A Emenda Constitucional 109, aprovada no ano passado, inseriu a prioridade da “sustentabilidade da dívida pública” no texto constitucional, visando submeter e condicionar os direitos sociais previstos no Art. 6º da CF/88 ao pagamento da chamada dívida pública, ou seja, tentaram deixar explícito no texto constitucional o que na prática já vem acontecendo. Para se garantir a “sustentabilidade da dívida” ela tem que ser paga e, para isso, contínuos cortes de gastos sociais e investimentos públicos estão sendo feitos para que os recursos sejam destinados a garantir tal pagamento. Essas aberrações tentam legalizar o crime que determinadas práticas, como a ilegal remuneração diária da sobra de caixa dos bancos por meio do abuso das “Operações Compromissadas”, têm provocado no país: não é um acaso o fato de o Brasil, ao mesmo tempo, retornar ao Mapa da Fome e despencar mais 3 posições no ranking do Índice de Desenvolvimento Humano medido pela ONU (IDH), passando a ser o 87º colocado, enquanto 4 bancos que atuam no país figurarem entre os mais lucrativos do planeta! Isso é o resultado explícito da transferência de dinheiro da sociedade para o setor financeiro, por meio do Sistema da Dívida!

O dispositivo não devidamente votado que excepcionou os gastos com a dívida pública de indicar sua fonte de recursos e impediu o Congresso Nacional de alterar o exorbitante valor dos gastos com a dívida foi a origem de inúmeros atos legais que surgiram continuamente, blindando o serviço da dívida de qualquer controle ou interferência, de tal forma que o Banco Central venha elevando as taxas de juros, sob a falsa justificativa de conter a inflação, indicando um gasto anual extraordinário de mais de R$ 410 bilhões – R$34,9 bilhões de gasto anual com juros da dívida a cada 1% de aumento na Selic, conforme informado pelo próprio Banco Central – , e não se preocupa de onde sairão os recursos para o pagamento de tais juros sobre a dívida, nitidamente aprofundando a crise em que nos encontramos.

Enquanto não for devidamente auditada essa chamada dívida pública, seguiremos submetidos ao modelo econômico que atua no país e só produz escassez para a imensa maioria da população. Por isso, a Auditoria Cidadã da Dívida convidou candidatos a todos os cargos nas Eleições 2022 a responderem questionário sobre o tema, e agora está enviando, inclusive aos que seguem disputando o segundo turno, documento com as pautas urgentes a serem enfrentadas pelos vitoriosos(as) em 2 de outubro.

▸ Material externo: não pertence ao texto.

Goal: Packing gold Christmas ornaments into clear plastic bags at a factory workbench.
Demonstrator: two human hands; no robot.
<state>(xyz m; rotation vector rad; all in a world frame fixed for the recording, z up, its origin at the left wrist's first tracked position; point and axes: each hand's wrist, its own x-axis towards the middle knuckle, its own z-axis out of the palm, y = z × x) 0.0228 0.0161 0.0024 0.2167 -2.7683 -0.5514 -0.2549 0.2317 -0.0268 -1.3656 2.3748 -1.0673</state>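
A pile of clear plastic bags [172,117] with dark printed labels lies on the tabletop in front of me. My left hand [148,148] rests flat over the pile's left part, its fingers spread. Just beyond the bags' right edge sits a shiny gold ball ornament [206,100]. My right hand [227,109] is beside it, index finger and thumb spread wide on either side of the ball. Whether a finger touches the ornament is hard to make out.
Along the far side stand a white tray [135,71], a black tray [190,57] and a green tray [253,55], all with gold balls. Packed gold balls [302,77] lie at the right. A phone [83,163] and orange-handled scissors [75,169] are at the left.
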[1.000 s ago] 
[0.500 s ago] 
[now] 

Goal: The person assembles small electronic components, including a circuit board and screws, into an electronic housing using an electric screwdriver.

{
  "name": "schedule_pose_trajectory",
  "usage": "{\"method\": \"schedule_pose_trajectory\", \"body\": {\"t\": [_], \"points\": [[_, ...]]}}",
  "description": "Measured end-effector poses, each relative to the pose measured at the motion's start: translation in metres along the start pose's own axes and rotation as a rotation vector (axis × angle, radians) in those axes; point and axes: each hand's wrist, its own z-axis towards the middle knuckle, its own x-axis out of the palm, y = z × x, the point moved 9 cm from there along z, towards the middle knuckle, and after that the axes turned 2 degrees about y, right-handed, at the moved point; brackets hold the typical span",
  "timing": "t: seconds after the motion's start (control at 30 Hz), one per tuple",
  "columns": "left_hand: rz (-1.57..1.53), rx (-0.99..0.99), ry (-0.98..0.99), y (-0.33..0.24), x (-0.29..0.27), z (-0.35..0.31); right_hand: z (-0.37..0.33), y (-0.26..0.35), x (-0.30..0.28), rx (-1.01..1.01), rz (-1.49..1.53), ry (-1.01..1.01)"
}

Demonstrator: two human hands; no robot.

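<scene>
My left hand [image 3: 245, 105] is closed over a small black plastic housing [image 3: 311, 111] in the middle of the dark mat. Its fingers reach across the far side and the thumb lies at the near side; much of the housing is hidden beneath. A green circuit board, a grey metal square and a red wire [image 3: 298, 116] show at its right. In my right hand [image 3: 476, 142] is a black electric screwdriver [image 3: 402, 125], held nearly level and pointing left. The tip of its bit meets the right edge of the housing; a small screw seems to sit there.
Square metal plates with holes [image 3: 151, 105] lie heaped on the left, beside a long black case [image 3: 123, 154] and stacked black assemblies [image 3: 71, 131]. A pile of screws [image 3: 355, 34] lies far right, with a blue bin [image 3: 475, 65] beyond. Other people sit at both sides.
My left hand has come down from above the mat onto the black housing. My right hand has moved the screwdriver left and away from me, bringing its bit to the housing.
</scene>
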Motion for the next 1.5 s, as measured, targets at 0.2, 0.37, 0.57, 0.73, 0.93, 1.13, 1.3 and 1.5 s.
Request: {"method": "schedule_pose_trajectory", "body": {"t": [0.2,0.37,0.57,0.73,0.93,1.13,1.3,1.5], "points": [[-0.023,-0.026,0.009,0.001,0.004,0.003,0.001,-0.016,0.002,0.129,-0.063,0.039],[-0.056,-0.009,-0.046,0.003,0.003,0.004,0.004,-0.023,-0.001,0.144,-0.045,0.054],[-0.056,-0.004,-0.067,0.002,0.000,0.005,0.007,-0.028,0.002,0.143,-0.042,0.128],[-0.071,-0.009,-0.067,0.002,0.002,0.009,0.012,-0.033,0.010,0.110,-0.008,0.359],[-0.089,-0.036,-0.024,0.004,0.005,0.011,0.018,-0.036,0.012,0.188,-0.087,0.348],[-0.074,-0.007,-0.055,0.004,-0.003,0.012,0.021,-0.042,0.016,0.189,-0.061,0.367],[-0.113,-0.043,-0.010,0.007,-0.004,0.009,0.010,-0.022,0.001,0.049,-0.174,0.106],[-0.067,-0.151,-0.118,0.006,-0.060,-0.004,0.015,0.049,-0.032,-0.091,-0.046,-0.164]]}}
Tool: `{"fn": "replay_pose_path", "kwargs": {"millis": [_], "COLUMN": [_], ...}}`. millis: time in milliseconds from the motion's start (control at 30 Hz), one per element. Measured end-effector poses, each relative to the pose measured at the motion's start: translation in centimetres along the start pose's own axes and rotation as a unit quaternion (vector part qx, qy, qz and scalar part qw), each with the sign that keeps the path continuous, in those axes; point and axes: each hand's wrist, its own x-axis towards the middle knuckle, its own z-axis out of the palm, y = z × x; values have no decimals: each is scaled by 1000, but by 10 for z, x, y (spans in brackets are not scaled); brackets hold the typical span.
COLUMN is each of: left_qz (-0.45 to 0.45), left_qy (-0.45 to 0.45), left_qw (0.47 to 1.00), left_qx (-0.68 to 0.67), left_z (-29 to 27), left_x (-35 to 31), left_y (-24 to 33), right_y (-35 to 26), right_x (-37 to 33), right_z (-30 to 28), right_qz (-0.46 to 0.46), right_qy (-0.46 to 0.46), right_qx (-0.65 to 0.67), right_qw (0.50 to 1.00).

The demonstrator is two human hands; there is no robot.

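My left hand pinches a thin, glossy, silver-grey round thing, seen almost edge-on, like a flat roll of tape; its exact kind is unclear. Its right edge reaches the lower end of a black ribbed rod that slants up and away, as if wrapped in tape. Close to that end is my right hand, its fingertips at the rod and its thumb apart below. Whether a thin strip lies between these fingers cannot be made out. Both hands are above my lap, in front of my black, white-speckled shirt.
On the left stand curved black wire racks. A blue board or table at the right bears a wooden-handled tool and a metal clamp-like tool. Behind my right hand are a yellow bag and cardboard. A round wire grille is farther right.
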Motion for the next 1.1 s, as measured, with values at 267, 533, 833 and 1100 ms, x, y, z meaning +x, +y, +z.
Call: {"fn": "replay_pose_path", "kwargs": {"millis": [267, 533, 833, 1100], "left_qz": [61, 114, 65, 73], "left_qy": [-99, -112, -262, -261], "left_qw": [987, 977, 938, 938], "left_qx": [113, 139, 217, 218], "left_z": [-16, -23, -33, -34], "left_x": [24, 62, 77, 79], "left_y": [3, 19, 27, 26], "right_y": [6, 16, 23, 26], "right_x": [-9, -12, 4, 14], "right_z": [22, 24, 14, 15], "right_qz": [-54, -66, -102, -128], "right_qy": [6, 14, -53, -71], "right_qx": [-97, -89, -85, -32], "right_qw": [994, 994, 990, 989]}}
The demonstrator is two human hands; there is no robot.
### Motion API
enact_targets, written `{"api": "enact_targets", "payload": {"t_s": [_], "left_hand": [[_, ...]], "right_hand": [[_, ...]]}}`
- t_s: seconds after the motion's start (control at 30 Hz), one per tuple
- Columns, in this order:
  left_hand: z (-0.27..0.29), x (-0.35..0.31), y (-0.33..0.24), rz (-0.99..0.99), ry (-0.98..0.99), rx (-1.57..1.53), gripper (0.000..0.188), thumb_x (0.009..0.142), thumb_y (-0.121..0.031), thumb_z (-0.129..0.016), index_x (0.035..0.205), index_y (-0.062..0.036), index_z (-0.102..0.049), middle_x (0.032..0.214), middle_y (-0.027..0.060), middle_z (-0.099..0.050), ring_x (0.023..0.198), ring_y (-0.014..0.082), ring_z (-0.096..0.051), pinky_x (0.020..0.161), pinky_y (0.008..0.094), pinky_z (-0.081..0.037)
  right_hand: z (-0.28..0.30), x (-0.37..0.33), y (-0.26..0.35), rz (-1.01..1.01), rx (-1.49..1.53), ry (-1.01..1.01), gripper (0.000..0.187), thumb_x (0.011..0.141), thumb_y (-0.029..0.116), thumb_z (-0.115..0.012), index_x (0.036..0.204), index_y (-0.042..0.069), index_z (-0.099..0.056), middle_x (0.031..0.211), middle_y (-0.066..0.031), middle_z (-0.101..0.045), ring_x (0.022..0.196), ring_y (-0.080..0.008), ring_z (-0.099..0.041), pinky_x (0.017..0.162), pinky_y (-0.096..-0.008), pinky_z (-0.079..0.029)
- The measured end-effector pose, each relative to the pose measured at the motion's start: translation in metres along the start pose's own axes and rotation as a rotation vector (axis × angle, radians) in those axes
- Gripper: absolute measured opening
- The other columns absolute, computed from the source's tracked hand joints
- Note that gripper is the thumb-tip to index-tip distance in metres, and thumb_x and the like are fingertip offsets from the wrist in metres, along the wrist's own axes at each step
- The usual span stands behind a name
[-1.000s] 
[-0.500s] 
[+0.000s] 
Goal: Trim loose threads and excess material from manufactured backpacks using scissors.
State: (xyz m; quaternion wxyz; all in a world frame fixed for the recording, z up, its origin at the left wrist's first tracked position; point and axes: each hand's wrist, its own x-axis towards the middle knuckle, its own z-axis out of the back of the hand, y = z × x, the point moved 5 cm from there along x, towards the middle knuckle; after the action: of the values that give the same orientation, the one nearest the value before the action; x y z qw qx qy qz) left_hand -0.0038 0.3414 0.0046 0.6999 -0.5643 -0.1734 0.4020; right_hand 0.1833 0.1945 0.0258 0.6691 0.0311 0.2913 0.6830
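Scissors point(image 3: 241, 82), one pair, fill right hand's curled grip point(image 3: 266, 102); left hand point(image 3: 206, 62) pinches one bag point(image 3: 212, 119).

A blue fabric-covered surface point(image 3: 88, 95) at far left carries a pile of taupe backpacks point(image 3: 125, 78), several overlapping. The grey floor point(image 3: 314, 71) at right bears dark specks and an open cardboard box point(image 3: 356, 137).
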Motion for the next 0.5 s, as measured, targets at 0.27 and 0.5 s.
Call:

É urgente sairmos do avesso em que nos encontramos! Auditoria já!

Maria Lucia Fattorelli é coordenadora Nacional da Auditoria Cidadã da Dívida, membro da Comissão Brasileira Justiça e Paz (CBJP), organismo da CNBB; e coordenadora do Observatório de Finanças e Economia de Francisco e Clara da CBJP. Escreve mensalmente para o Extra Classe.